**TASK TO CARRY OUT**
Begin at the first line of the data and copy each line through the one containing "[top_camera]", that line included, with no pictures.
□ □ □ □
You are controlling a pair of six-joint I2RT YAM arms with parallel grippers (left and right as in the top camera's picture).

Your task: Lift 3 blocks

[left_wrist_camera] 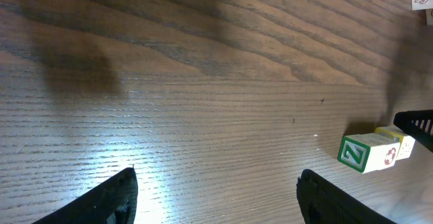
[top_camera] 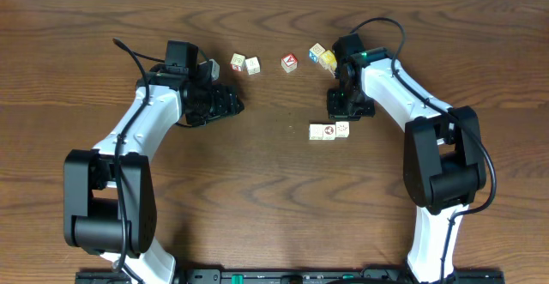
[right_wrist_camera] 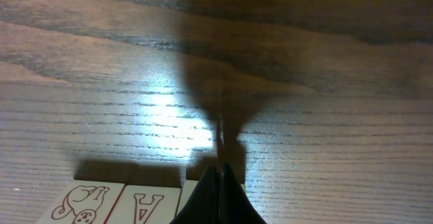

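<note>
Wood-grain table (top_camera: 274, 190), dark brown, with the left arm (top_camera: 129, 138) and the right arm (top_camera: 403, 95), both white, rising from its near edge. Item, nearest: blocks (top_camera: 328, 131), three cream-white cubes with reddish-brown marks, in a short row right of centre, side by side, all resting on the wood. The right wrist view shows the same blocks (right_wrist_camera: 145, 207) at its lower left: one face bears a small animal figure, the next a letter A, and the third is mostly hidden behind the fingers. Item: right gripper (top_camera: 341, 112), just beyond the row on its far side. In its own view the right gripper (right_wrist_camera: 218, 176) has its jaws pressed fully together with nothing between them, the tips standing over one end of the row. Whether they touch a cube cannot be told. Item: left gripper (top_camera: 233, 104), left of centre and well apart from the blocks. In its own view the left gripper (left_wrist_camera: 216, 200) is spread wide over bare wood and carries nothing. Item, off to one side in that view: green-lettered block (left_wrist_camera: 357, 153), white, with a yellow-topped block (left_wrist_camera: 396, 139) touching it. Item, farthest: a loose line of other cubes toward the back, namely a white pair (top_camera: 244, 63), a red-faced cube (top_camera: 290, 62) and a yellow-faced cube (top_camera: 328, 61) close against the right arm.
</note>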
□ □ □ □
**RESPONSE BELOW**
You are controlling a pair of six-joint I2RT YAM arms with parallel grippers (left and right as in the top camera's picture).

Your task: Lift 3 blocks

[left_wrist_camera] 
[top_camera] 

Nothing further remains in this exercise.